The road petered out into gravel before merging with the prairie plains.  He waded through, turning south and looping around the city.

He heard a noise.  He dived to the ground. 

Voices!  Grass rustled as people waded past him.  Jake's heart sunk:  a patrol.  He curled into a ball, hoping the tall grass provided enough cover.  He couldn't see anything from his vantage point.  If they had heat sensors, he would be done.

The rustle of grass stopped.  He heard the murmur of conversation.  They broke out in laughter.  Jake sighed, dropping his head to the ground.  The soldiers weren't alert; they weren't actively looking for him.  He just had to wait them out. 

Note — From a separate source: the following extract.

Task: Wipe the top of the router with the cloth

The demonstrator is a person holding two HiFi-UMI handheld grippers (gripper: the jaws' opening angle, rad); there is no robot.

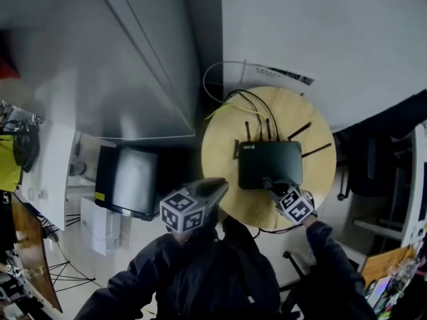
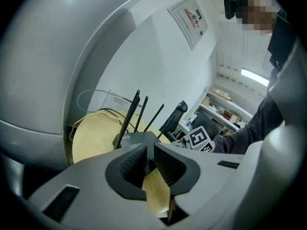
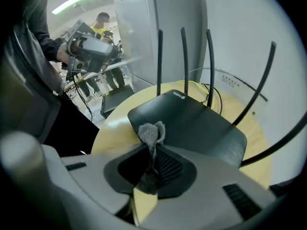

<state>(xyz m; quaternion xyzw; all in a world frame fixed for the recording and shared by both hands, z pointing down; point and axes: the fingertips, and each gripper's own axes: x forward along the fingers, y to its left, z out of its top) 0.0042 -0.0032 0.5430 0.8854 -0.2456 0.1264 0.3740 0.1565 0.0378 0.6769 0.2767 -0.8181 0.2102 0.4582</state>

The patrol continued to loiter, in no apparent hurry.  Jake was sweating, despite the cool night.  If one of the soldiers wandered a little closer, they would spot him. 

After an eternity, Jake heard rustling grass.  It grew fainter until he was alone once more.

He slowly got to his feet.  He checked the area.  Clear.  He regained his bearings and headed south.

He moved quickly; he couldn't afford to run into another patrol.  A rocky outcropping loomed out of the darkness.  On the far side he found Jemima waiting for him. 

Grinning, he opened the hidden keypad and entered his password.  The boarding ramp lowered. 

Jake paused.  If he took the ship now, then how could his younger self use it in seven years?

He groaned.  He had already changed the future.  By all rights, he shouldn't be here.  But he was, and he was going to escape.

He raced up the ramp and into the cockpit.  There was no time to lose.  His younger self would have been captured already; they would be after the ship next.

He reactivated the still warm engines and ramped them up to maximum.  He sealed the ship and pulled back on the controls.

The engine washed torched the outcropping, turning it to slag.  The Jemima blasted away and tilted back, heading into space.

His good hand kept the ship straight while his bad hand adjusted the scanner.  Seven years ago, he had been ignorant of the defense satellite.  He wouldn't be caught off guard a second time.

He found its orbit and adjusted his climb.  A green box flashed on the HUD, growing larger as he approached.  The missile lock glowed red.

Jake pulled the trigger and swerved the ship away.

The scanner beeped.  Twice.  Three times.  Then it wailed continuously.

He had been spotted.  And NERA seemed to be sending every single ship they had in response.  They couldn't afford for the secret of Soontill to get out.

The missile tracker went blank an instant before an explosion bloomed to the right. 

The satellite was gone.  They couldn't track him anymore.  He checked the distance back to his pursuers.

"Too far away, bastards.  I'm out of here."

He was free.  It was probably two months back to Earth, three with an indirect route; NERA wouldn't give up easily. 

But he would get there.  He would get back to Jemima, less than a year after he had left her.  He could almost feel her in his arms, her breath on his neck, her lips.

"I'm coming home, baby.  And I'm not leaving you ever again."

Jake engaged the hyperdrive, leaving Soontill behind.